Furthermore, I do think that this is a case in which a not-insubstantial compensation should be allowed on account of the plaintiff’s reduced earning capacity notwithstanding that for the immediate future his “economic” position will be taken care of by his father. One might say “for the foreseeable future”, but, that depends upon the maintenance of the present rate of progress in the Territory undisturbed by any of the number of contingencies that may interrupt the continuity of that progress. In a depressed labour market in the Territory or in Australia he would be considerably handicapped.
Although the sum to be allowed cannot be calculated or determined with anything like precision it is clear that, having come to the conclusion which I have expressed in the preceding paragraph, an assessment must be made, notwithstanding that it will be largely arbitrary: Vide the judgments of Windeyer, J. in Bresatz v. Przibilla[cvi]5 and Teubner v. Humble[cvii]6 and cf. Chaplin v. Hicks[cviii]7 and Howe v. Teefy[cix]8.
For special damages the plaintiff was entitled to his hospital and medical expenses admitted to be £133 and the loss of his share of the profit from the “Queen Carola Harbour” contract, being the amount of £1,150; in all the sum of £1,283.

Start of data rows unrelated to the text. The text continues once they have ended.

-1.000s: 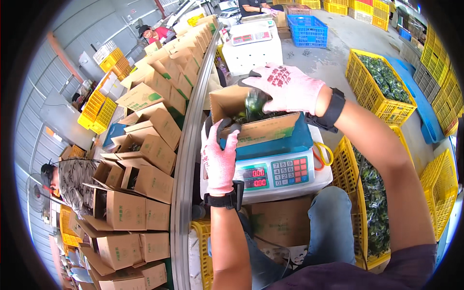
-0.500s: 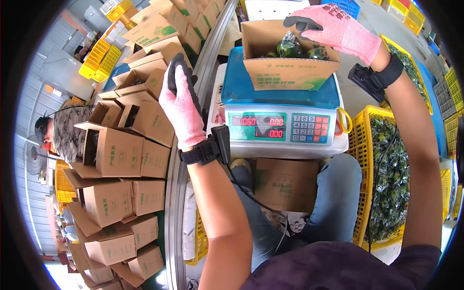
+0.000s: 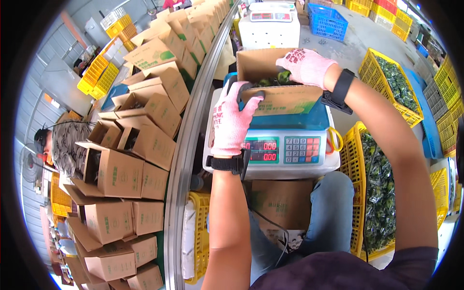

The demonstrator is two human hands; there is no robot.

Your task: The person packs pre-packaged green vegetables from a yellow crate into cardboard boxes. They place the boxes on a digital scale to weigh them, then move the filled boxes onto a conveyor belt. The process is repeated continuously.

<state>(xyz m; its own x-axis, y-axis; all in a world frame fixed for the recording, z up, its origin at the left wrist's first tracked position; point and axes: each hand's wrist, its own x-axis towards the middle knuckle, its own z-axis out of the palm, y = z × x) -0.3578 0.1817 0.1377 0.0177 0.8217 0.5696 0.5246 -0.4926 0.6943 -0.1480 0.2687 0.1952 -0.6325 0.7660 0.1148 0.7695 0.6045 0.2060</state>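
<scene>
Blue-and-white, the scale carries the open cardboard box. I see the left hand at its near-left corner, right hand over its right side; whether either's fingers grip, I cannot tell. Green produce lies inside.

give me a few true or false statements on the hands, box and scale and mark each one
1. The left hand and right hand are both gloved. True.
2. The box sits on the scale. True.
3. The box is shut. False: it is open, with green produce inside.
4. The left hand is at the box's far right corner. False: it is at the near left corner.
5. The right hand is at the box's opening. True.
</scene>
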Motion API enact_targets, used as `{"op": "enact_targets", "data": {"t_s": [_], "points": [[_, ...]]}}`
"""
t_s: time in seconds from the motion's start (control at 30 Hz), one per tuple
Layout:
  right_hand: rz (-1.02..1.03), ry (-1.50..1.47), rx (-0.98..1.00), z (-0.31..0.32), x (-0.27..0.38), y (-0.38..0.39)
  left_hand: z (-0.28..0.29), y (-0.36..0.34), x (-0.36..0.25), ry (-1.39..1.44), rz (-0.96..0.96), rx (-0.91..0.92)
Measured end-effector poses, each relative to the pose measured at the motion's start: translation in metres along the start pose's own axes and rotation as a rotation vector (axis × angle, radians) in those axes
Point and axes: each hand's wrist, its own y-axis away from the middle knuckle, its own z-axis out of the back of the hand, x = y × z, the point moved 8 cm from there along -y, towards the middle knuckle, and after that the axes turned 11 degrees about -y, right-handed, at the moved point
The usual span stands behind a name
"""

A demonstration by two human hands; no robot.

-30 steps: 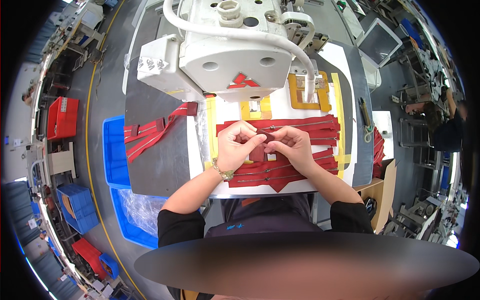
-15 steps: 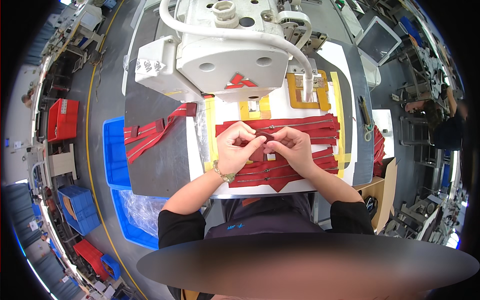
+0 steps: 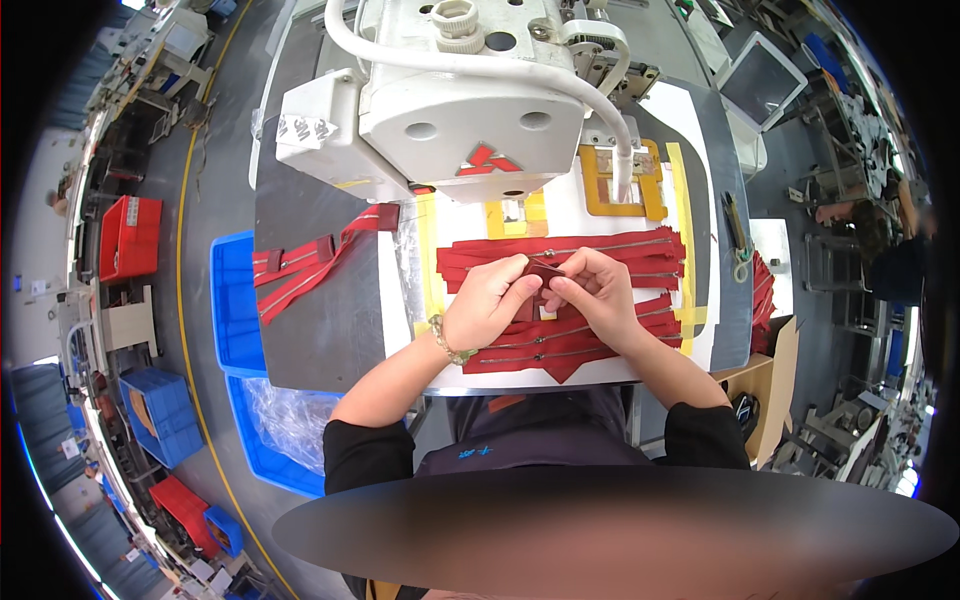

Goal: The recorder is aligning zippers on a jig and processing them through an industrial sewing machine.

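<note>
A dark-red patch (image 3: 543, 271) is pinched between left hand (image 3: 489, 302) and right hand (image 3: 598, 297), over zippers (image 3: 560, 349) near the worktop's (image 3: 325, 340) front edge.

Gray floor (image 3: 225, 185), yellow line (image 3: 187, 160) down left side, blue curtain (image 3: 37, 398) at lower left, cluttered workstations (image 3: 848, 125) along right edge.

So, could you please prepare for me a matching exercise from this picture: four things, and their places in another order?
Things:
1. small dark red piece
2. bracelet
3. clear plastic
4. flat screen

Places:
A. inside a blue bin
B. at the picture's upper right
C. held by the left hand and the right hand
D. around the left wrist

Pairs: 1-C; 2-D; 3-A; 4-B
</note>
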Motion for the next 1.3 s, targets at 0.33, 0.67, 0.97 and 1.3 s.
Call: {"op": "enact_targets", "data": {"t_s": [0.33, 0.67, 0.97, 1.3], "points": [[-0.015, -0.011, -0.008, 0.000, -0.004, 0.000, -0.004, 0.003, 0.003, 0.105, 0.061, -0.011], [-0.033, -0.017, -0.023, 0.001, -0.005, -0.001, -0.003, 0.003, 0.002, 0.115, 0.042, -0.038], [-0.044, 0.007, -0.023, 0.000, -0.004, 0.002, -0.003, 0.004, 0.002, 0.105, 0.023, -0.065], [-0.131, -0.120, 0.014, -0.003, -0.010, 0.001, -0.002, 0.004, -0.009, 0.045, -0.089, -0.045]]}}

Inspired by and in reliance upon the reports of awards of damages for physical injuries to be found in The Quantum of Damages by Kemp & Kemp, Mr. Smith submitted that for pain and suffering past, present and future, damage to his body, loss of amenities, loss of skill and working capacity and possible future economic loss the award should be £2,500, making a total verdict of £3,783.
However, coming as I do from the Australian community of New South Wales to do justice to the “Europeans” as well as to the natives in this community, a community developed by and still closely associated with Australia, I do not find much assistance in the reports of the amount of awards in England and relied upon for this submission.

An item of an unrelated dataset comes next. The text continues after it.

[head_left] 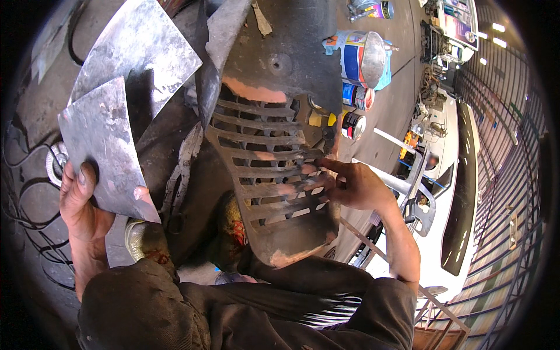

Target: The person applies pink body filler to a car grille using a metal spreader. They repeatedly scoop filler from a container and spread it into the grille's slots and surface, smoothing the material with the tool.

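My left hand (81, 201) grips a thin metal sheet (108, 146) by its lower edge, thumb on top. A dab of pinkish paste (142, 193) sits on its corner. Behind it lies a second metal sheet (140, 52); whether my hand also supports this one, I cannot tell. My right hand (359, 185) has its fingers apart, with fingertips at the slats of a dark slatted vehicle panel (291, 227). Nothing shows in its grasp. Patches of pink filler (254, 90) cover parts of the panel and several slats.
Beyond the panel stand a large open paint can (370, 61) and smaller tins (353, 125). Black cables (41, 227) lie on the floor at left. A white vehicle (449, 192) stands at right, near a metal bar frame. My shoe (146, 242) is below the sheets.
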A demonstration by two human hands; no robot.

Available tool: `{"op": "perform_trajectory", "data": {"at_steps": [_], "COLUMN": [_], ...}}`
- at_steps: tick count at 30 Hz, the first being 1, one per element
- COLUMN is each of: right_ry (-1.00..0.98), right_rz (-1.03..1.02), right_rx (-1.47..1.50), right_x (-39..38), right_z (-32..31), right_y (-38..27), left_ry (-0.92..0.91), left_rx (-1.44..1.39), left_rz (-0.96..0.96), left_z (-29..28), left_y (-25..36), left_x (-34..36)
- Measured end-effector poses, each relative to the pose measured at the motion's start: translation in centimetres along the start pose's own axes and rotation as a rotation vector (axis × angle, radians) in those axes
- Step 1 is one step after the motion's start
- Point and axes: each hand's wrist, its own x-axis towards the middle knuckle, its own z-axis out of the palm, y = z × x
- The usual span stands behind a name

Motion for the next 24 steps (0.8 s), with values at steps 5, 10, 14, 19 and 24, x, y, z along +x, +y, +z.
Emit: {"op": "perform_trajectory", "data": {"at_steps": [5,10,14,19,24], "right_ry": [-0.025,-0.136,-0.188,-0.164,-0.02], "right_rz": [0.046,0.094,0.261,0.256,0.17], "right_rx": [-0.013,0.357,0.874,0.895,0.49], "right_x": [0.2,0.3,-0.2,-0.3,-1.1], "right_z": [0.0,-0.5,-0.8,-0.3,-0.5], "right_y": [-1.3,-1.1,-2.1,-0.3,-1.0], "left_ry": [-0.011,0.015,-0.002,-0.069,-0.057], "left_rx": [-0.018,0.002,-0.017,-0.032,-0.051], "left_rz": [0.006,-0.008,-0.008,-0.047,-0.056], "left_z": [0.2,0.2,0.1,1.0,0.6], "left_y": [-0.2,-0.5,-0.6,-0.1,-0.3], "left_x": [-0.2,-0.3,-0.3,-0.1,0.0]}}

Upon a consideration of the evidence in this particular case and the submissions of counsel, regarded in the light of such evidence, I came to the conclusion that the appropriate award to cover the damages under the heads already mentioned was about £3,000. In this sum is the amount of £2,000 for pain and inconvenience, the physical damage to the plaintiff’s body and the loss of some of the enjoyments of his life, particularly his working life and his playing life. Mr. Cruickshank invited me to apportion the damages under the various heads that I have mentioned. However, I find in the above-mentioned judgments of Windeyer, J., to which I have been referred, encouragement for not particularizing amounts of compensation for matters which must inevitably overlap and cannot have the characteristics of items in a “balance sheet”.

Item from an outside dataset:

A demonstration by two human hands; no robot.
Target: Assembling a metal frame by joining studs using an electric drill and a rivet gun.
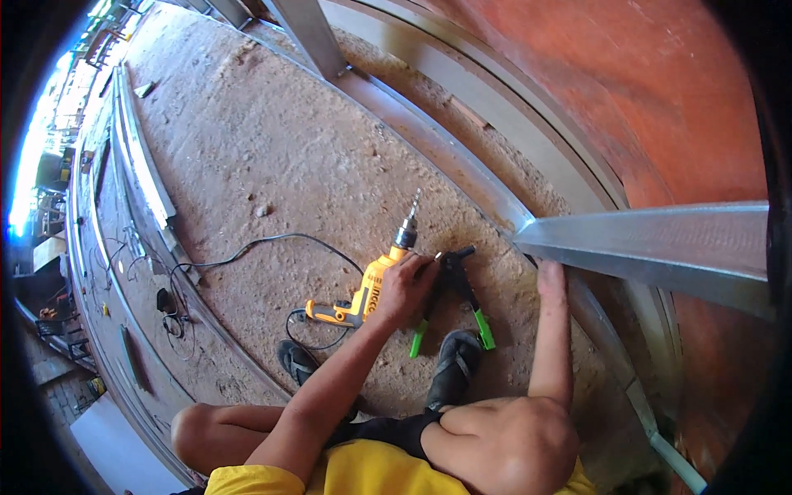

The balance of £1,000 is compensation for the damage to his working capacity and the possible consequential loss of earning capacity.
I pronounced judgment for the plaintiff for the sum of £4,250.
Solicitor for the plaintiff: F. N. Warner Shand, Rabaul.
Solicitor for the defendant: W. A. Lalor, Public Solicitor.
div>
[cii](1942) 1 K.B. 152.
[ciii](1938) 2 ALL. E.R. 621.
[civ][1962] HCA 54; (1962-1963) 108 C.L.R. 541 at p. 542.
[cv] (1962-1963) 36 A.L.J. 362 at p. 365; [1963] HCA 11; 108 C.L.R. 491 at pp. 505 and 506.
[cvi][1962] HCA 54; (1962-1963) 108 C.L.R. 541 at p. 542.
[cvii] (1962-1963) 36 A.L.J. 362 at p. 365; 108 C.L.R. 491.
[cviii](1911) 2 K.B. 786.
[cix][1927] NSWStRp 41; (1927) 27 S.R. (N.S.W.) 301; 44 W.N. 102.